**ACTIVITY:**
Your answer should be the lines below from the one holding "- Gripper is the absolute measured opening" through the one holding "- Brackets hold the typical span", copied exactly and with nothing else.

**DATASET EXTRACT:**
# # #
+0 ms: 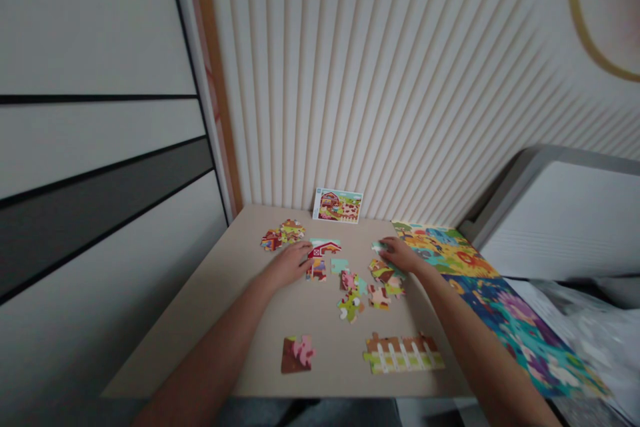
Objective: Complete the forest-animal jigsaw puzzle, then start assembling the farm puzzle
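Observation:
My left hand (293,264) rests on the table with its fingers apart, at the left edge of a joined barn section (325,249) of a jigsaw puzzle. Just below that section lies a puzzle piece (317,271) in red and blue. My right hand (400,255) has its fingertips closed on a pale blue puzzle piece (377,247) at the table's right side. Loose pieces lie between the hands, among them a plain light blue piece (339,265), a pink pig piece (349,280), a green piece (351,307) and a brown-and-pink cow piece (379,297).
A picture card (337,205) leans against the ribbed wall. More pieces (283,235) lie at back left. Joined fence pieces (404,353) and a pig corner section (298,353) are near the front edge. Finished animal (445,247) and sea (525,333) puzzles line the right.

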Available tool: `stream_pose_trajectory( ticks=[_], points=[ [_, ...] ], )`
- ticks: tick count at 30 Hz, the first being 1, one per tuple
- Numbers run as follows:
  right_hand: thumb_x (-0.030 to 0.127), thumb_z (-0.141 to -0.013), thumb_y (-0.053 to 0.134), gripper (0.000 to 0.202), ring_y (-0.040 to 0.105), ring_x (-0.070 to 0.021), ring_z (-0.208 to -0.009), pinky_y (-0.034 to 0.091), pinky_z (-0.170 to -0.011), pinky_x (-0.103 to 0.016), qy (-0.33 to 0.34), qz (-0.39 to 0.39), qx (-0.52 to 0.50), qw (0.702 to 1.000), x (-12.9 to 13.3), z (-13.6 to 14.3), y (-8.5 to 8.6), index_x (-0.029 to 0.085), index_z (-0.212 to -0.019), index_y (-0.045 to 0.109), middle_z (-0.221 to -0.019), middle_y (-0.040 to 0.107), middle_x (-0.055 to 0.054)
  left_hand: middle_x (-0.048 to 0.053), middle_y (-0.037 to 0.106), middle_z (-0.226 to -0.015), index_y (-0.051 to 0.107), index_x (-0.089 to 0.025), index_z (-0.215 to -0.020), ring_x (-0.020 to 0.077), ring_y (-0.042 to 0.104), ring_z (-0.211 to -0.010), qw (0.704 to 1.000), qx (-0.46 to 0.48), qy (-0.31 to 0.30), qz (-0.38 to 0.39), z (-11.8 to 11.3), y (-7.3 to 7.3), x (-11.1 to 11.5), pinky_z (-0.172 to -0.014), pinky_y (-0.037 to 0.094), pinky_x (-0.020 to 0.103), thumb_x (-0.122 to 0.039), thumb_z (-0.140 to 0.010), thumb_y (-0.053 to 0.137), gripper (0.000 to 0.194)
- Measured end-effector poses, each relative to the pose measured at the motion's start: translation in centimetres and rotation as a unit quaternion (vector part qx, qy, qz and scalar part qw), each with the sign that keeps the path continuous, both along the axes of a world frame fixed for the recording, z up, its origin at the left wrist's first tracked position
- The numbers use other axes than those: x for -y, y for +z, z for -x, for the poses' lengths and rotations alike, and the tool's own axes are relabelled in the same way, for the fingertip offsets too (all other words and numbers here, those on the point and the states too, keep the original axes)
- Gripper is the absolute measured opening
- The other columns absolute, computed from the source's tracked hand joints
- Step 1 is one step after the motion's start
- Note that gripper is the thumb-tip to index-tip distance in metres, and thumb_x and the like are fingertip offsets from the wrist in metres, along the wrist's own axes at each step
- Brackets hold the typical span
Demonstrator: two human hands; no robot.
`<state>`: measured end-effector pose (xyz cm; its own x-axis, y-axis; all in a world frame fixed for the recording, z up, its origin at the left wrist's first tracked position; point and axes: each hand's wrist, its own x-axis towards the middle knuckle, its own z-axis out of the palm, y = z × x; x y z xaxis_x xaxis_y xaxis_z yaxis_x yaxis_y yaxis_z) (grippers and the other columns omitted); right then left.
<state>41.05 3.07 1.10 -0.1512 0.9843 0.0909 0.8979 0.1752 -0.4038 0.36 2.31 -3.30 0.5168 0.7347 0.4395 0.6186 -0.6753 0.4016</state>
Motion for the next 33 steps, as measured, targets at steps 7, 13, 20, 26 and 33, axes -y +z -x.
stream_pose_trajectory(
  ticks=[7, 13, 20, 26, 33],
  points=[
    [0.027, -0.072, 0.074, 0.043, 0.067, -0.0276, -0.099, 0.050, -0.092, -0.040, -0.052, -0.003, -0.095, 0.994, -0.5, 0.2, -0.6, 0.012, -0.112, 0.070, -0.109, 0.073, -0.014, 0.012, 0.064, -0.131, 0.066, -0.020, -0.125, 0.0243, 0.060, -0.123, 1.000, -0.003, -0.001, 0.003, 0.0, 0.3, 0.1, -0.111, 0.045, 0.040, -0.035, -0.096, 0.054, 0.035],
    [0.040, -0.082, 0.065, 0.033, 0.068, -0.0185, -0.074, 0.052, -0.067, -0.028, -0.038, 0.034, -0.226, 0.973, -1.3, 3.6, -0.5, 0.012, -0.099, 0.071, -0.085, 0.075, -0.008, 0.011, 0.063, -0.133, 0.065, -0.020, -0.127, 0.0250, 0.059, -0.125, 1.000, -0.006, 0.001, 0.011, -0.1, 0.5, 0.3, -0.112, 0.044, 0.041, -0.035, -0.096, 0.055, 0.036],
    [0.044, -0.076, 0.072, 0.035, 0.059, -0.0136, -0.061, 0.047, -0.058, -0.024, -0.026, 0.067, -0.277, 0.958, -3.0, 7.8, -1.1, 0.011, -0.087, 0.075, -0.071, 0.072, -0.005, 0.011, 0.062, -0.134, 0.064, -0.020, -0.129, 0.0239, 0.059, -0.125, 1.000, -0.011, 0.002, 0.012, -0.3, 1.0, 0.7, -0.111, 0.044, 0.038, -0.033, -0.096, 0.054, 0.037],
    [0.033, -0.074, 0.075, 0.021, 0.058, -0.0139, -0.062, 0.044, -0.058, -0.023, -0.032, 0.055, -0.232, 0.971, -4.0, 9.5, -1.0, 0.013, -0.080, 0.073, -0.070, 0.072, -0.004, 0.010, 0.063, -0.134, 0.064, -0.021, -0.128, 0.0226, 0.058, -0.124, 1.000, -0.011, -0.001, 0.001, -0.3, 1.2, 0.9, -0.111, 0.043, 0.036, -0.033, -0.097, 0.054, 0.035],
    [0.028, -0.079, 0.070, 0.018, 0.060, -0.0151, -0.067, 0.042, -0.062, -0.024, -0.017, 0.037, -0.160, 0.986, -3.5, 9.3, -0.7, 0.014, -0.089, 0.073, -0.078, 0.073, -0.004, 0.011, 0.063, -0.132, 0.066, -0.021, -0.125, 0.0231, 0.060, -0.122, 1.000, -0.011, 0.001, 0.003, -0.4, 1.4, 0.9, -0.110, 0.045, 0.037, -0.032, -0.096, 0.055, 0.033]
  ],
)
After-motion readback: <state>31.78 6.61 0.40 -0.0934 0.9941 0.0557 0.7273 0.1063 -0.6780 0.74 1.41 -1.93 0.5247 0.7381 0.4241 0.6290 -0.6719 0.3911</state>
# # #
**RESULT OF THE EXERCISE:**
- Gripper is the absolute measured opening
- The other columns absolute, computed from the source's tracked hand joints
- Step 1 is one step after the motion's start
- Note that gripper is the thumb-tip to index-tip distance in metres, and thumb_x and the like are fingertip offsets from the wrist in metres, along the wrist's own axes at each step
- Brackets hold the typical span

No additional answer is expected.